Try it: Transcribe every entry precisely, omitting nothing.
Top of Working data
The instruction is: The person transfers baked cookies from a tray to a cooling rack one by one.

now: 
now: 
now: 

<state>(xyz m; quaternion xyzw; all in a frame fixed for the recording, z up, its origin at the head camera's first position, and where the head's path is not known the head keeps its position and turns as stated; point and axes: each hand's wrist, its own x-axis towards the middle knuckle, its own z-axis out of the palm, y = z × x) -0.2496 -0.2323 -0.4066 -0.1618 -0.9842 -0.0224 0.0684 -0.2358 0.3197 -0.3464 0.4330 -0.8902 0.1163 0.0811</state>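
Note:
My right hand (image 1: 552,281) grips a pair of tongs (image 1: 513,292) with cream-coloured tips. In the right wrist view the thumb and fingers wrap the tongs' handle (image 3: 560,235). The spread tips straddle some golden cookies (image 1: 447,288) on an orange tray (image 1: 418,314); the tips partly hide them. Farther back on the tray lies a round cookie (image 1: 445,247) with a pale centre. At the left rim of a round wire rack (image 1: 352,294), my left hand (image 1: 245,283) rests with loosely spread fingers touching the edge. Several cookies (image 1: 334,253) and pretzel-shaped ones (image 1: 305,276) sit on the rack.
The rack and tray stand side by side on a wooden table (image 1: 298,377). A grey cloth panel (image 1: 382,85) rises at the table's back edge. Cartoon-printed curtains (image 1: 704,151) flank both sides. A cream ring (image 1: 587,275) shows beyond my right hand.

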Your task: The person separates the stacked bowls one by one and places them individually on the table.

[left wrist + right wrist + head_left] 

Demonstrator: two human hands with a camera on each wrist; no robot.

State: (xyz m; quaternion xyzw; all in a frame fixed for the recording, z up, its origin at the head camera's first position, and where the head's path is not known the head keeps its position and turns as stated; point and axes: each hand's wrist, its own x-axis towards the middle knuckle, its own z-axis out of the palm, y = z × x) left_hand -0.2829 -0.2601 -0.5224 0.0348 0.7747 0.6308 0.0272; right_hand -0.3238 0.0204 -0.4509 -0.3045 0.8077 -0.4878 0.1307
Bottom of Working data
Response to this exercise:
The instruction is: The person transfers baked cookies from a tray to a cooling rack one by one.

now: 
now: 
now: 

<state>(xyz m; quaternion xyzw; all in a frame fixed for the recording, z up, its origin at the head camera's first position, and where the head's path is not known the head keeps its position and turns as stated; point and axes: each hand's wrist, its own x-axis towards the middle knuckle, its own z-axis out of the palm, y = z × x) -0.2496 -0.2323 -0.4066 -0.1618 -0.9842 -0.0224 0.0684 -0.2358 0.3197 -0.3464 0.4330 -0.8902 0.1163 0.0811</state>
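Note:
My right hand (image 1: 552,281) grips a pair of tongs (image 1: 513,292) with cream-coloured tips. In the right wrist view the thumb and fingers wrap the tongs' handle (image 3: 560,235). The spread tips straddle some golden cookies (image 1: 447,288) on an orange tray (image 1: 418,314); the tips partly hide them. Farther back on the tray lies a round cookie (image 1: 445,247) with a pale centre. At the left rim of a round wire rack (image 1: 352,294), my left hand (image 1: 245,283) rests with loosely spread fingers touching the edge. Several cookies (image 1: 334,253) and pretzel-shaped ones (image 1: 305,276) sit on the rack.
The rack and tray stand side by side on a wooden table (image 1: 298,377). A grey cloth panel (image 1: 382,85) rises at the table's back edge. Cartoon-printed curtains (image 1: 704,151) flank both sides. A cream ring (image 1: 587,275) shows beyond my right hand.
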
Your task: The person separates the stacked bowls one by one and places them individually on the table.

[left wrist + right wrist + head_left] 

Demonstrator: two human hands with a camera on each wrist; no robot.

State: (xyz m; quaternion xyzw; all in a frame fixed for the recording, z up, its origin at the head camera's first position, and where the head's path is not known the head keeps its position and turns as stated; point and axes: each hand's wrist, its own x-axis towards the middle knuckle, its own z-axis out of the palm, y = z × x) left_hand -0.2829 -0.2601 -0.5224 0.0348 0.7747 0.6308 0.0272; right_hand -0.3238 0.0204 -0.4509 -0.3045 0.8077 -0.4878 0.1307

Nothing more remains in this exercise.